One state to watch is Colorado. Many analysts think it will be key to the 2008 Presidential outcome, both because it is a swing state and because it carries a relatively large number of electoral votes (9). This alone puts it at risk of litigation, and that risk is compounded by Colorado’s somewhat restrictive regulations on voter registration drives. Organizations cannot engage in voter registration drives in Colorado unless the leader of the organization first files with the state and undergoes special training. § 1-2-701. Completed applications generally must be submitted within 15 business days of the date they are completed (within 5 business days if the application was completed within thirty days of the registration deadline). § 1-2-702. The rules prohibit tying a ground-level registration worker’s pay to the number of applications submitted. Violations of these rules can lead to fines of $50 to $1,000.
Although these regulations may be restrictive enough to anger voter registration groups and trigger suit, they are by no means draconian compared to regulations that are currently being litigated in other states. The now-enjoined Ohio provisions, for instance, required all compensated voter registration workers—not just those at the top—to register with the state and complete online training. § 3503.29. They also required that ground-level registration workers submit completed forms directly to the Secretary of State, rather than through the workers’ supervisors. § 3599.11. Like Colorado and many other states, Ohio made it illegal to tie the pay of ground-level workers to the number of registration forms submitted. § 3599.111.

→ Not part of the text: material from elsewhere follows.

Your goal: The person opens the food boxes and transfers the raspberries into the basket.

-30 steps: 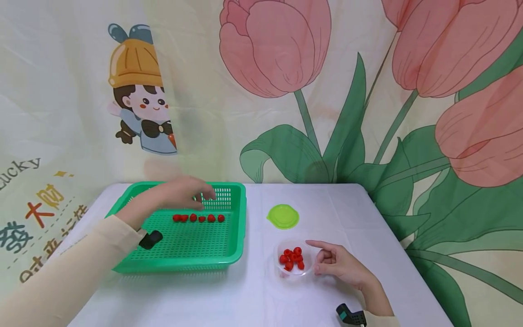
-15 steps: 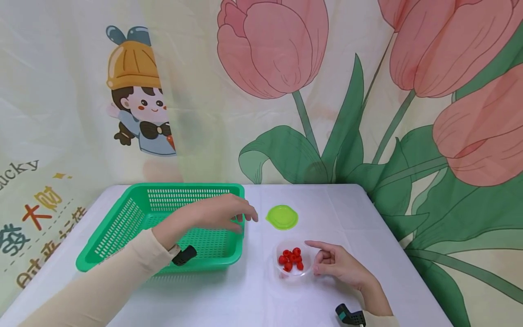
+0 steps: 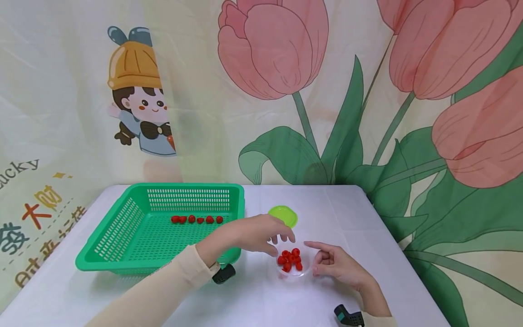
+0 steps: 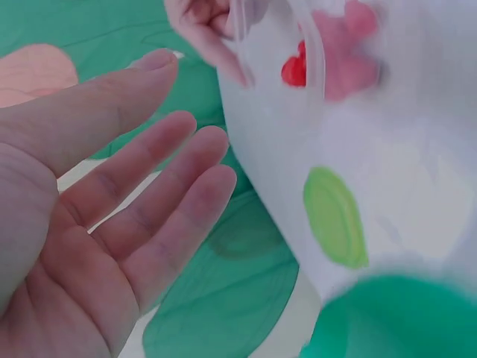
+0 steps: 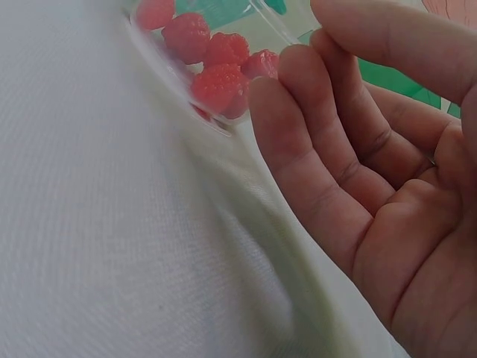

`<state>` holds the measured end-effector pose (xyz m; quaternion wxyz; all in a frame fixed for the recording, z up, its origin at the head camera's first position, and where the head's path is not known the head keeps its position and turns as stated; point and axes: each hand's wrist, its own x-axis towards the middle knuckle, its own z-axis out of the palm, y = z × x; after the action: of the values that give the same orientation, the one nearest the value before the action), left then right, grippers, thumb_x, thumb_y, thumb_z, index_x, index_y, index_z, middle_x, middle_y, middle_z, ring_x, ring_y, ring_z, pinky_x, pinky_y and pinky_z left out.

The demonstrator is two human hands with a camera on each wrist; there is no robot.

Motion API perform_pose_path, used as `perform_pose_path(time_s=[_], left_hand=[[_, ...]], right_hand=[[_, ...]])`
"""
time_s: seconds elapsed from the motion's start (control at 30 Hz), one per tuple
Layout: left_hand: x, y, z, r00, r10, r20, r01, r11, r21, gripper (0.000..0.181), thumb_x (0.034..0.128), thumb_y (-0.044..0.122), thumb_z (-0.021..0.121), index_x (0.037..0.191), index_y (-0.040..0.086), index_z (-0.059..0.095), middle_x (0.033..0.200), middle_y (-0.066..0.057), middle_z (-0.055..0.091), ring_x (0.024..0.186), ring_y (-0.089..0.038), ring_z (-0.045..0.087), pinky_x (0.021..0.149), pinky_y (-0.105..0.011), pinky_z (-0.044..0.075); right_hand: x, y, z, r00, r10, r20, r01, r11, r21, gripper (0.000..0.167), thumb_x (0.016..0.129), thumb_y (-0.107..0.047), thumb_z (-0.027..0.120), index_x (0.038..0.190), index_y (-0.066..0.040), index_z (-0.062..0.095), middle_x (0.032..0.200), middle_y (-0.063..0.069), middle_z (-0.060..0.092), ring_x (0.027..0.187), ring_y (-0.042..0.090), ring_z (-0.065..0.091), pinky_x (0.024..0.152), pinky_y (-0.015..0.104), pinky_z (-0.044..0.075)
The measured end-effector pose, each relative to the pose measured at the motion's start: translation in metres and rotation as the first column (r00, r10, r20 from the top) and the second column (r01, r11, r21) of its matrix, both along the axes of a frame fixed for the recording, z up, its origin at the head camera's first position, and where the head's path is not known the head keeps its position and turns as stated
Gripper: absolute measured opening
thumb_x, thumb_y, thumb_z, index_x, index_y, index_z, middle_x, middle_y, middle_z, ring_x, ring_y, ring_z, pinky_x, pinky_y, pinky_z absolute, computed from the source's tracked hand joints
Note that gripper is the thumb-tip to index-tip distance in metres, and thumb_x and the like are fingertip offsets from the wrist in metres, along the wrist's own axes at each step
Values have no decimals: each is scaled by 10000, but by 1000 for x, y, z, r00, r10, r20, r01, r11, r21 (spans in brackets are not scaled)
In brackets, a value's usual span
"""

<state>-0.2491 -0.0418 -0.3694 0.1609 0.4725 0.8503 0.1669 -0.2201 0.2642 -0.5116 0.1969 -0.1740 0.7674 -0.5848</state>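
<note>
A clear plastic tub [image 3: 295,274] holds several red raspberries [image 3: 290,260]. My left hand [image 3: 259,232] hovers by the tub's upper left side, fingers loosely bent and spread; the left wrist view shows the palm with nothing in it. On the tub's right side is my right hand [image 3: 343,268], with the index finger extended near the rim and the other fingers partly bent. In the right wrist view its fingertips [image 5: 276,97] lie close to the tub's wall; whether they touch it cannot be told. A row of several raspberries [image 3: 200,220] lies inside the green basket.
The green slotted basket [image 3: 159,265] stands on the left of the white-covered table [image 3: 327,213]. Behind the tub lies a lime-green lid [image 3: 286,214], partly covered by my left hand. A cloth backdrop [image 3: 196,113] printed with tulips hangs at the table's back edge.
My left hand has moved right from above the basket, past its right rim, to the tub, showing the raspberry row again. My right hand stays beside the tub.
</note>
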Motion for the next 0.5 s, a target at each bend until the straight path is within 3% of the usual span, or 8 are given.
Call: perform_pose_path(time_s=[0.2,0.5], left_hand=[[-4,13,-19,999,13,44,-14,1000,2,382,947,77,801,1303,191,721,1196,13,725,987,-68,685,852,-205,556],[-12,26,-40,999,-39,33,40,999,-24,384,934,-14,774,1275,161,748,1188,2,741,982,-96,692,834,-181,538]], right_hand=[[0,-1,-1,1000,-2,-15,2,1000,14,695,949,-154,817,1564,-63,508,954,106,691,822,203,682,774,256,582],[3,-1,2,1000,-8,-9,8,1000,13,689,956,-131,806,1566,-41,498,955,112,689,826,206,681,778,258,590]])
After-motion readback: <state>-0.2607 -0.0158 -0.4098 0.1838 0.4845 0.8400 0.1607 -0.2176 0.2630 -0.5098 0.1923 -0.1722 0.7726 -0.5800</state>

The Colorado regulations are more similar to the regulations in Florida, which spurred an ongoing suit. As in Colorado, each Florida registration drive must register a representative with the state. § 97.0575. However, ground-level workers do not have to register and receive training. Also as in Colorado, the code levies fines against registration groups for failing to return completed applications promptly (Florida requires they be turned in within 10 days of completion). However, the Florida regulations are actually milder than the Colorado ones in some ways. For instance, they limit the total amount of fines levied to $1,000 per year. But the Florida law may be tougher in other ways, as it arguably permits the imposition of fines not only against voter registration drive organizations, but also against the individual workers in those drives.
Fortunately from a litigation standpoint, most of the other states we researched had no regulations or only mild regulations that apply to voter registration drives. The most common requirements are some kind of registration with the state (ex: Missouri) and a prohibition on tying the pay of registration workers to the number of applications submitted (ex: Iowa). Other states, such as Nevada, require those requesting large numbers of applications to submit a plan that describes the activities of their drive. Still others, such as Indiana, have no significant regulations at all. Still, we researched only 16 states, and it is possible that there are regulations in the remaining 34 that are strict enough to create controversy.
If litigation is filed, it will not be concluded prior to the election, but there will be time for courts to issue preliminary injunctions. Unfortunately, prior decisions (I, II) in these types of cases have not produced much guidance, but instead have rested on conclusory statements that the challenged rules either did or did not violate the First Amendment or the constitutional “right to vote” (but see here). For that reason, it is difficult to predict how such cases will go. Suffice it to say that any decisions that come down are not likely to derive from pure legal reasoning, but instead are more likely to derive from “common sense,” whatever that is.